### Exercise details
In the entries that follow, which lines hold the string "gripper"? List them.

Saved data entries
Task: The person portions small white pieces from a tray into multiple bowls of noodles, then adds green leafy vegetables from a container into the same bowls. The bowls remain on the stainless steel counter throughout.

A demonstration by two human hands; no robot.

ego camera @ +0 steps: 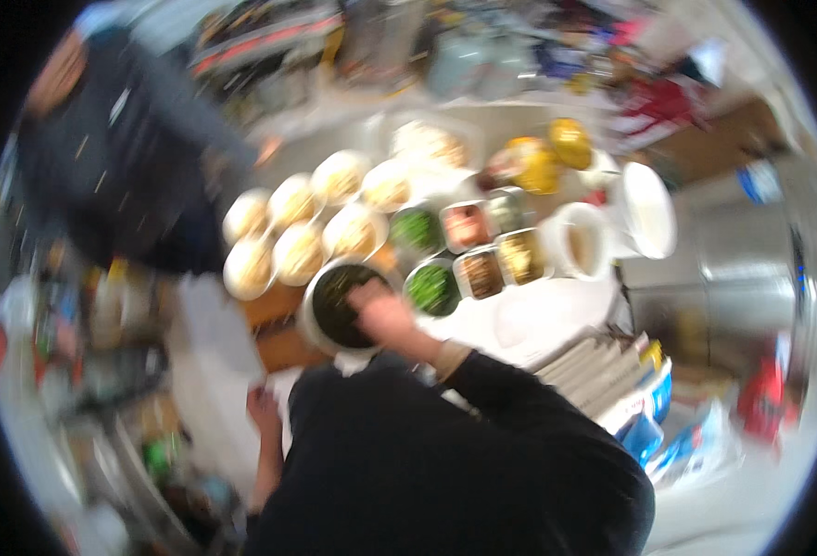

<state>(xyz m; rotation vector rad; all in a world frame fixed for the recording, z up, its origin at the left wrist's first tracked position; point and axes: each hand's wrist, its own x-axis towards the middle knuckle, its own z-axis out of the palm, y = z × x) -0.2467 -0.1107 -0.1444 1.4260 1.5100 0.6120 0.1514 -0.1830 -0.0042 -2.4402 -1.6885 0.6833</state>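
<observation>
My right hand (391, 313) reaches over the rim of a round white tub (316, 332) with dark green contents, its fingertips at or in them; blur hides whether they hold anything. My left hand (264, 409) is low at the left of my body, beside the white table edge, its fingers blurred. Beyond the tub stand several white bowls of pale noodles (299, 251). Right of it are containers of chopped green herbs (432, 286), a brown minced food (480, 273), a yellowish food (520, 256) and a pinkish food (467, 224).
A person in dark clothes (137, 153) stands at the upper left. White tubs (575, 241) and yellow-topped jars (570, 142) are at the right of the work surface. A larger clear container of pale food (428, 142) is at the back. Stacked grey cartons or trays (589, 372) lie near my right arm.
</observation>
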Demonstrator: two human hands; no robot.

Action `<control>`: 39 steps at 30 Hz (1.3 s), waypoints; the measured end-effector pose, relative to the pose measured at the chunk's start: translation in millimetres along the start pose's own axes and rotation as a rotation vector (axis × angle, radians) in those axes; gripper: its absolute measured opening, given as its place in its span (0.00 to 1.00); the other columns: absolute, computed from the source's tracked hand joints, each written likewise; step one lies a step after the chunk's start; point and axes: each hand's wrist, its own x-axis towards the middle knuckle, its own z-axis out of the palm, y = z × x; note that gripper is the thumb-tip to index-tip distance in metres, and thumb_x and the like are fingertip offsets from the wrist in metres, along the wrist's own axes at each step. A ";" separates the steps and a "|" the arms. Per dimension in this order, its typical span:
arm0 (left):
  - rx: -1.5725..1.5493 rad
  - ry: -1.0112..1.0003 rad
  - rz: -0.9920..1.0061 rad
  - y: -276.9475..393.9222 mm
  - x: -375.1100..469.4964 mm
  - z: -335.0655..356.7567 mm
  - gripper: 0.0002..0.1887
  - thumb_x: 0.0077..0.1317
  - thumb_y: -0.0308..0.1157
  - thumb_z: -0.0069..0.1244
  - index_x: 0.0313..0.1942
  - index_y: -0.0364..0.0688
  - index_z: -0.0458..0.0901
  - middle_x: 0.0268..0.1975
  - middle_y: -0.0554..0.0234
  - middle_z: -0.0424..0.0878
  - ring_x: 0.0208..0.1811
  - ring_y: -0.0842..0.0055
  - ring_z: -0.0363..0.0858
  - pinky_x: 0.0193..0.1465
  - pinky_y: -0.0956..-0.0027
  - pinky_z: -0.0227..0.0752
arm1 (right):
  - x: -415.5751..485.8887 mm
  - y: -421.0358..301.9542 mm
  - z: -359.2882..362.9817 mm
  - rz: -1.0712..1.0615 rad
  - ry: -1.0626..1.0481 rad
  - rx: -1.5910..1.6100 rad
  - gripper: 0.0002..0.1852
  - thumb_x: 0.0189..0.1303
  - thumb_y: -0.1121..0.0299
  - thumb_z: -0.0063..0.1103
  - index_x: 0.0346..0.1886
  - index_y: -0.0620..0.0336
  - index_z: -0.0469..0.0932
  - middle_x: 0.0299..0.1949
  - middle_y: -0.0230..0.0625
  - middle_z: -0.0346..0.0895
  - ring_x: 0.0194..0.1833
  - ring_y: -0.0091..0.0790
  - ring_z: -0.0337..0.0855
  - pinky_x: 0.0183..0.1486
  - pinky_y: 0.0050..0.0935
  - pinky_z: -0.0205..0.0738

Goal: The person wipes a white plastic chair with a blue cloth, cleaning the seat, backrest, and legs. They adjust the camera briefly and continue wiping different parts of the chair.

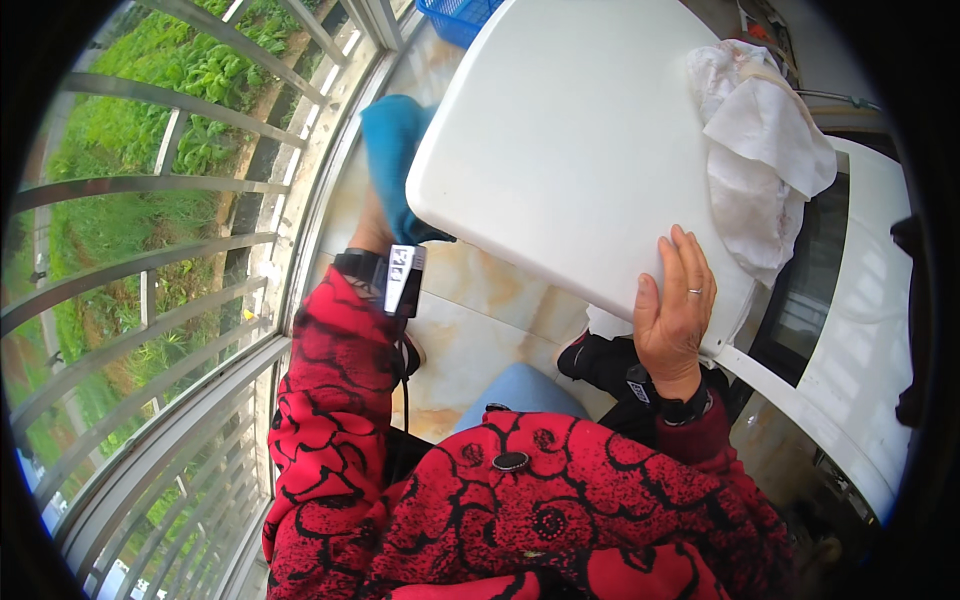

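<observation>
My left hand (371, 227), mostly hidden by a blue cloth (391, 142), holds that cloth at the left edge of a large white panel with rounded corners (570, 142). Its fingers are out of sight under the fabric. My right hand (681, 307) lies flat, palm down, on the panel's near right part, with fingers spread a little and a ring on one finger. Just beyond it, a crumpled white cloth with faint stains (765, 150) hangs over the panel's right edge.
A barred window (172, 184) runs along the left, with green plants outside. A blue plastic basket (457, 21) stands on the tiled floor (480, 322) at the top. On the right is a white curved surface with a dark glass-like section (806, 277).
</observation>
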 end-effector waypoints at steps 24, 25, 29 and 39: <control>1.417 -0.595 0.424 110.1 50.6 76.8 0.31 0.77 0.45 0.37 0.74 0.44 0.49 0.75 0.51 0.54 0.75 0.65 0.52 0.77 0.61 0.46 | 4.1 -14.9 7.7 0.008 -0.010 0.070 0.23 0.61 0.67 0.60 0.58 0.67 0.72 0.63 0.52 0.67 0.63 0.56 0.67 0.63 0.50 0.61; 1.519 -0.491 0.317 115.7 56.5 82.0 0.31 0.77 0.46 0.35 0.74 0.45 0.48 0.75 0.51 0.54 0.75 0.63 0.52 0.78 0.59 0.45 | 4.4 -16.3 5.6 0.011 -0.019 0.074 0.23 0.61 0.66 0.60 0.58 0.67 0.72 0.63 0.52 0.67 0.63 0.56 0.67 0.62 0.50 0.61; 1.601 -0.577 0.341 130.3 77.2 91.3 0.27 0.76 0.45 0.36 0.71 0.49 0.52 0.71 0.51 0.60 0.73 0.61 0.55 0.76 0.55 0.48 | 6.4 -21.1 -1.3 0.015 -0.039 0.084 0.24 0.61 0.65 0.59 0.58 0.68 0.72 0.64 0.53 0.67 0.64 0.56 0.67 0.62 0.50 0.61; 1.497 -0.652 0.701 111.9 84.1 73.9 0.31 0.77 0.43 0.35 0.75 0.52 0.44 0.77 0.51 0.45 0.78 0.58 0.44 0.78 0.52 0.42 | 5.6 -22.5 -5.7 0.018 -0.038 0.084 0.24 0.60 0.65 0.60 0.57 0.67 0.73 0.63 0.53 0.68 0.63 0.56 0.67 0.62 0.50 0.62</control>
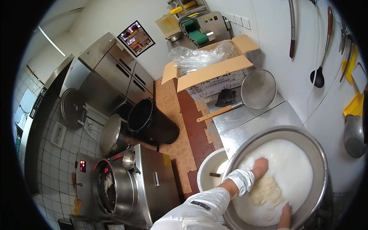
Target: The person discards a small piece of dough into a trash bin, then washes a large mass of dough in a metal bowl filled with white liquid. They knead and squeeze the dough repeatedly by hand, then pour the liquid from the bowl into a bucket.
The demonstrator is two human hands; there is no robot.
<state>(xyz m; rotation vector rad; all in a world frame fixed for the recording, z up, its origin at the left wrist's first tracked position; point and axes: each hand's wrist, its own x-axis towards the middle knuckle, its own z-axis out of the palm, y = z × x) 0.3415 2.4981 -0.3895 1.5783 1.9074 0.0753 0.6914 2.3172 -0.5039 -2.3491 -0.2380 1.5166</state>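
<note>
Before me stands a large round metal pot (pixel 322 155) filled with white milky liquid (pixel 293 166). A lumpy cream-coloured mass (pixel 267 191) breaks the liquid's surface between my hands. My left hand (pixel 261 166), below a bunched white sleeve, dips into the liquid at the mass's far edge, its fingers mostly hidden. At the near edge of the mass, my right hand (pixel 285 214) is also partly sunk, with the thumb side showing. Whether either hand grips anything under the surface cannot be seen.
A white bucket (pixel 202 172) adjoins the pot's left side. On the metal worktop (pixel 238 126) lie a long-handled strainer (pixel 258 89) and an open cardboard box (pixel 215 82). Farther left are a black bin (pixel 155 123) and a steel pot (pixel 123 189) on a cooker. Ladles (pixel 317 77) hang at right.
</note>
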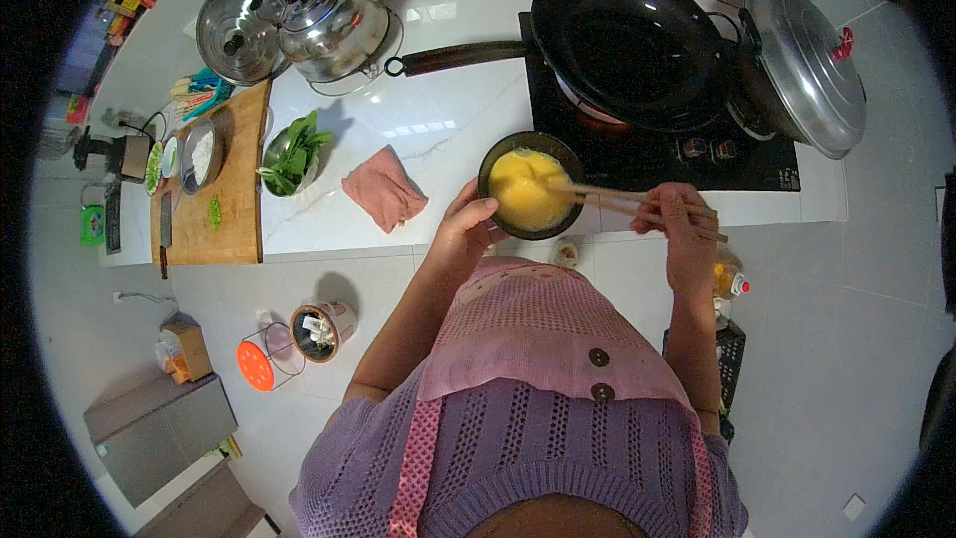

### Result below
Action `<control>`: 39 steps at 30 Hz (1.3 s), waypoints; the measured end-effector pose, relative to the pose measured at the chunk's start: translation in millimetres along the start pose's own axes and rotation as a rotation vector (axis × angle, radians) in those axes; gripper: its absolute measured opening, given as its place in its span (0.00 to 1.00); the other columns: absolute, computed from the source's tracked hand joints, each written likewise; step one lies a step after the chunk's start; point and axes: each hand's wrist, its own x-axis towards the middle knuckle, its own z-axis out of the palm, y = z × x; note that gripper is the thumb-tip to index-tip distance in metres, and thumb_x and the like are fingertip offsets from the wrist in metres, along the wrist's own axes at each step. A ";" separates the steps and a "|" the arms. Per dimension in this order, its typical span:
  - gripper: 0.0002..0.1887
  - gripper: 0.0002..0.1852

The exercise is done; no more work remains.